▶ [WHAT THE TASK REQUIRES]
Could you return the lines below exactly, from the first line up to and including the line that holds "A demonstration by"?

▶ [DATA EXTRACT]
"""

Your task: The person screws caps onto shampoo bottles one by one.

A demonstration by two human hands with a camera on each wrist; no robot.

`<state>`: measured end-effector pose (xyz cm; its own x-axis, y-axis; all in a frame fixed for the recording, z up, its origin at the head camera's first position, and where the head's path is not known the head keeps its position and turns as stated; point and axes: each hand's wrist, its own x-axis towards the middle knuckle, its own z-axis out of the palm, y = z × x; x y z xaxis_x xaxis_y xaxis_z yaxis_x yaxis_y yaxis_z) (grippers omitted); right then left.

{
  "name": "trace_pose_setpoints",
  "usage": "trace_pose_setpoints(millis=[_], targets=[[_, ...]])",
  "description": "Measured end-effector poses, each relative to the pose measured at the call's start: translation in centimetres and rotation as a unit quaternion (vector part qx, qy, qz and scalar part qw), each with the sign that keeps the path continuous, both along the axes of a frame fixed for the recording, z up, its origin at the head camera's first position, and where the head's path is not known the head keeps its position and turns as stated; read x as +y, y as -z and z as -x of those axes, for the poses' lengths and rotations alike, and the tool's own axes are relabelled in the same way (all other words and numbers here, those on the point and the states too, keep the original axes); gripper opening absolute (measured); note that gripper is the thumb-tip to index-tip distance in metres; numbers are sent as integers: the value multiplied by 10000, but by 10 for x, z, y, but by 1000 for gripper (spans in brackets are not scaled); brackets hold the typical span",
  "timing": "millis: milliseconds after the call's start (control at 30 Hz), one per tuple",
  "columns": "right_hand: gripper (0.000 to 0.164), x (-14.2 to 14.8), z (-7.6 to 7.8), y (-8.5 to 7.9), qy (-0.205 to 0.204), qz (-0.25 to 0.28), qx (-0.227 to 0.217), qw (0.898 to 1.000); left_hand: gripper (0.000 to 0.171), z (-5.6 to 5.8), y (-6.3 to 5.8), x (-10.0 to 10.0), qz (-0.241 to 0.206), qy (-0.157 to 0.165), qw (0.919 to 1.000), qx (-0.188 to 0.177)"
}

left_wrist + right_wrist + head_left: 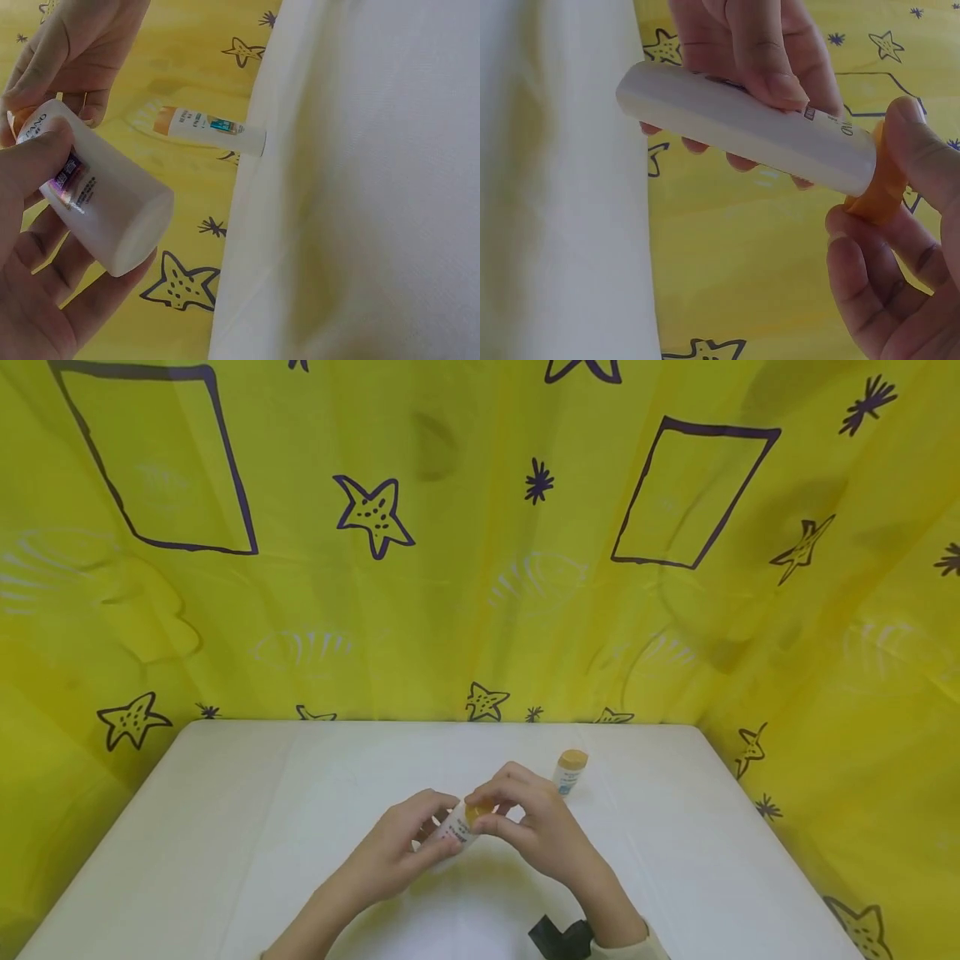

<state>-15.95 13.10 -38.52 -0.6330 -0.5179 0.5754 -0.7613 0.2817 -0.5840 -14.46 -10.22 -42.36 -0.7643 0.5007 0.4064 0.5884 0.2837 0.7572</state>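
Note:
My left hand grips the body of a white shampoo bottle, its thumb over the printed label and its fingers round the other side. The bottle leans, with its orange cap toward my right hand. That hand pinches the cap between thumb and fingers, and in the right wrist view the cap sits at the bottle's end. Both hands are above the white table. Beyond the right hand, a second white bottle with an orange cap and a teal label patch stands upright on the tabletop.
A yellow curtain printed with starfish and frames hangs behind the table and along its sides. The table's far edge meets the curtain. A black device is at the right wrist, by a light sleeve.

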Motion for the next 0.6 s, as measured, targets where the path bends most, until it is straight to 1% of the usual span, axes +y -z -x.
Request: trace_pose_setpoints(millis=[67, 133, 200, 300, 433, 600], targets=[[19, 0, 0, 0, 116, -24, -39, 9999, 30, -1, 0, 1, 88, -210, 9995, 237], [19, 0, -1, 0, 213, -34, -68, 9997, 29, -2, 1, 3, 209, -458, 9969, 603], [20, -1, -1, 0, 307, -34, -94, 9995, 29, -2, 1, 4, 345, -729, 9914, 1029], [20, -2, -2, -1, 427, -5, -107, 9990, 29, -2, 2, 7, 464, -1062, 9813, 1536], [21, -3, -3, -2, 569, 51, -144, 9983, 31, -3, 3, 10, 555, -1306, 9714, 1906], [18, -4, -4, 0, 740, 100, -142, 9971, 31, -3, 4, 12, 730, -1501, 9583, 2321]])
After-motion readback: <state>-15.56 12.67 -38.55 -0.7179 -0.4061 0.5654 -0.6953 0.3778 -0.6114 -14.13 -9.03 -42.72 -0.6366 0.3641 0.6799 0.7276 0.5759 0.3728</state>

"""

▶ [EXPECTED ANSWER]
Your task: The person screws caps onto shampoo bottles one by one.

A demonstration by two human hands with a camera on each wrist; no robot.

This finishes the output.